Why can't we be journal-driven like real scientists?

Disclaimer: I have been in the depths of thesis-draft writing, so I believe that around 60% of my angst is an extremely acute case of senioritis. However, the other 40% is founded on actual frustrations with academia, which I am working on articulating bit by bit.

-------

I just got back from my last conference as a grad student. There were several papers I thought were really neat, some great talks, and lots of fun people to hang out with, which definitely made it worthwhile. But conferences have their share of frustrations (which led to me tweeting, at one point, "Academic conferences should provide more of a venue for punching people in the face".) I think some of these frustrations would be less significant if CS were journal-driven like almost any other field.

This has been well articulated by Lance Fortnow in "Time for Computer Science to Grow Up" (pdf). He reasons that the quality of publications would increase if we moved completed research to journals, and that using conferences as endpoints simply detracts from the main purpose of conferences: to bring people together. I'm not sure about the former, since others have pointed out to me that some flaws he mentions (biased reviewers, overspecialization, sloppy pre-deadline rushes, publish-or-perish, etc.) exist regardless of publication model. But, I think there are some things to be said for modifying the model just so conferences will be more fun.

And I'm way more concerned with how much fun our field is than its publication quality.

Most conference talks suck. It takes a huge amount of time to make a quality presentation, and there's little incentive to do so. Unless your talk is just plain offensive, the worst outcome for a thrown-together presentation is that people will forget it. For posterity, there's a good chance the line on your CV for the publication is all that matters. Yet, if you get a paper in a conference you're typically required to give a talk, so we end up with a lot of mediocrity. (Panos Iperiotis proposed having peer-review for talks, which sounds great in theory, but good luck finding enough people for that review committee.)

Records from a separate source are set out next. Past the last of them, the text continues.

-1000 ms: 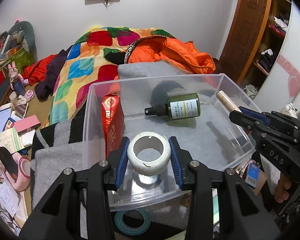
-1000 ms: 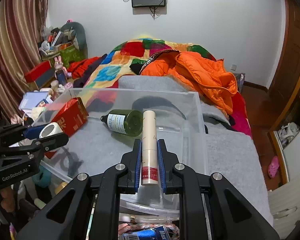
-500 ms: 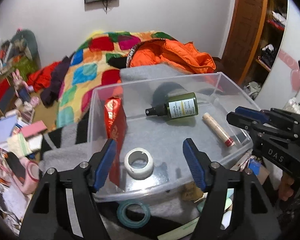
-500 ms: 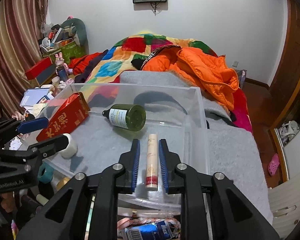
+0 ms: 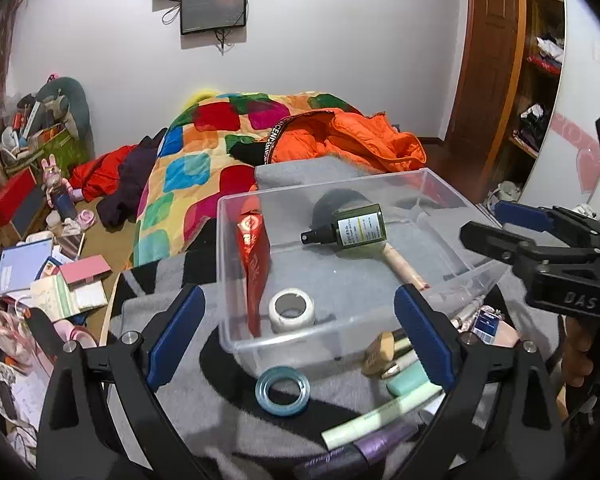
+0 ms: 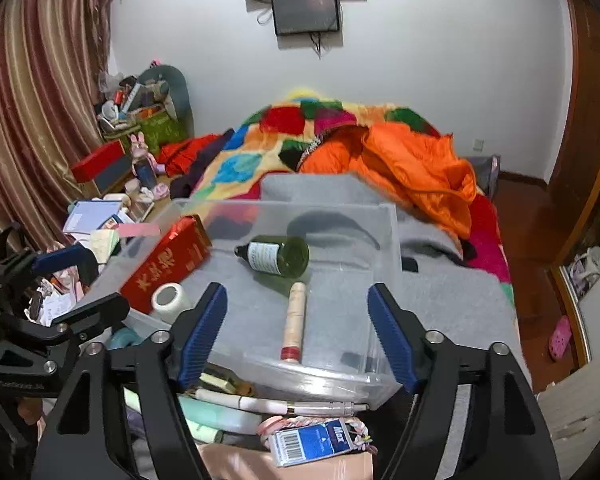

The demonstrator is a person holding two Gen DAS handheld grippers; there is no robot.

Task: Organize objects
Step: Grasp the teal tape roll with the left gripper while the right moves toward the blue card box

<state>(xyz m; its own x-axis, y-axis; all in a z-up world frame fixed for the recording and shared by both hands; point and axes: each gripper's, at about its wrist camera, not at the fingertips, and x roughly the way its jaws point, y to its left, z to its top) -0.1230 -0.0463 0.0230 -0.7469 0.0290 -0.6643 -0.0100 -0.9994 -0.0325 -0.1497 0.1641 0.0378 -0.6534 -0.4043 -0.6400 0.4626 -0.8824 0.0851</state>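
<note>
A clear plastic bin (image 5: 340,188) sits on a grey blanket. Inside it lie a white tape roll (image 5: 291,310), a cream tube (image 5: 404,268), a green spray bottle (image 5: 356,226) and a red box (image 5: 254,264). My left gripper (image 5: 298,294) hovers over the bin's near wall, its jaws opening wide, with nothing gripped between them. My right gripper (image 6: 296,288) hangs above the cream tube (image 6: 294,320), which rests free on the bin floor. Its jaws are opening too, and the pads touch nothing. Each gripper shows at the edge of the other's view.
In front of the bin lie a blue tape ring (image 5: 283,390), a pale green tube (image 5: 380,412), a purple tube and a blue box (image 6: 312,442). An orange jacket (image 6: 412,168) and a patchwork quilt cover the bed behind. Books and boxes crowd the floor at the left.
My left gripper let go of the white tape roll and my right one released the cream tube; both items now lie in the bin. Both grippers spread wide and pulled back and up.
</note>
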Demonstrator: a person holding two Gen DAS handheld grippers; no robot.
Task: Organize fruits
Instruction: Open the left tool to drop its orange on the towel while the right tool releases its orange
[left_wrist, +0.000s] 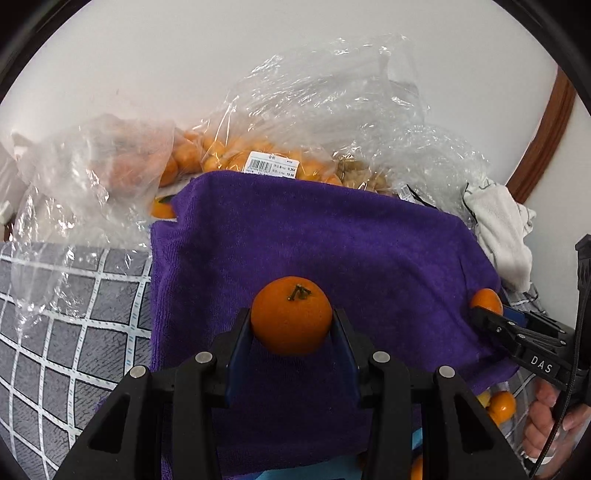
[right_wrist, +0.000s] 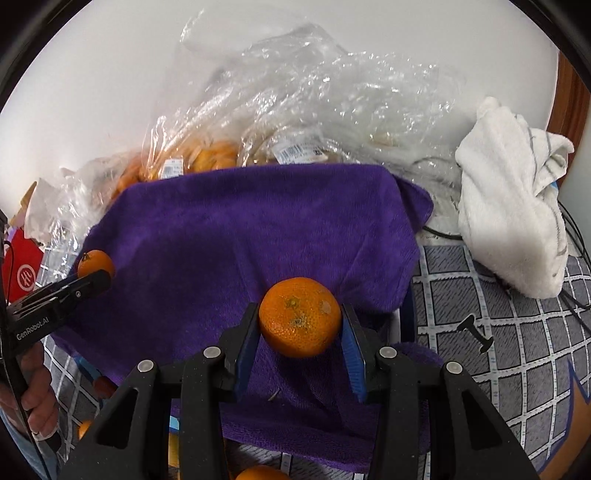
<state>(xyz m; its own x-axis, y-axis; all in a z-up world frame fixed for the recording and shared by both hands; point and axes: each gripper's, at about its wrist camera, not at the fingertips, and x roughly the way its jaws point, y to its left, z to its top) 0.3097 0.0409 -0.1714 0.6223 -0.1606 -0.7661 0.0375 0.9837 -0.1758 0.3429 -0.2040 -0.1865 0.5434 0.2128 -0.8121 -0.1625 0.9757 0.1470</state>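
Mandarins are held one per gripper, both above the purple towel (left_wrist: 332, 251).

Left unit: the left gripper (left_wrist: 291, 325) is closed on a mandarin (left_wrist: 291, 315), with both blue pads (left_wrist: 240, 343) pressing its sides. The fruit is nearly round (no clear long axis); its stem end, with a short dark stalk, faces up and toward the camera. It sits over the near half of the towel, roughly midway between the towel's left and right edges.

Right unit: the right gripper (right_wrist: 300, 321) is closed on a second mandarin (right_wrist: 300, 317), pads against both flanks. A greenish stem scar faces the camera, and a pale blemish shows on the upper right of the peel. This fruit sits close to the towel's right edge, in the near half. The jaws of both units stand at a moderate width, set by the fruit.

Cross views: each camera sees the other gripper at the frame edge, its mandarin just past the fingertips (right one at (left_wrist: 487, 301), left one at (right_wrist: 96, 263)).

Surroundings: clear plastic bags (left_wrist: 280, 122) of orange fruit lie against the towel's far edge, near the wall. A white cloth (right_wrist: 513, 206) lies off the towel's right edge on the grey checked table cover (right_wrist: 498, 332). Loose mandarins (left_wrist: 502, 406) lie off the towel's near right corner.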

Poster conferences like NIPS avoid a lot of that, but conference attendance is expensive. And it's a shame that people should have to pick what publication to submit to based on where they can get travel visas.

Journal-driven fields treat conferences like our (less-well-attended) workshops, which seems more appropriate. CS conference talks leave little room for discussion. Difficult questions are typically perceived as an attack, tabled with "That's a good question! Let's discuss this offline". After all, the paper has already been published in essentially final form-- what's the point in arguing with the authors except to make yourself look smart? Furthermore, if one does have a significant issue with a paper that they'd like to address in the public forum, there's no "letters to the editor" section as in several journals. There's only Open Mic Night, and most of the audience is either checking email or leaving to go see a talk in a different track.

I'm sure there's a joke about how the super-introverted CS crowd wouldn't go to conferences unless they had to. But overall, I think the conference as the end point of publication creates a high-pressure situation that detracts from the open forum it should be, and makes attendees less sociable.

In lieu of changing the model, I would advocate each conference having a Punch-People-In-The-Face Plenary Melee.

Saturday, September 26, 2009

Machine Learning Protest at G20

I have returned to the blogosphere to report on our successful voicing of machine learning concerns at the G20 People's March yesterday.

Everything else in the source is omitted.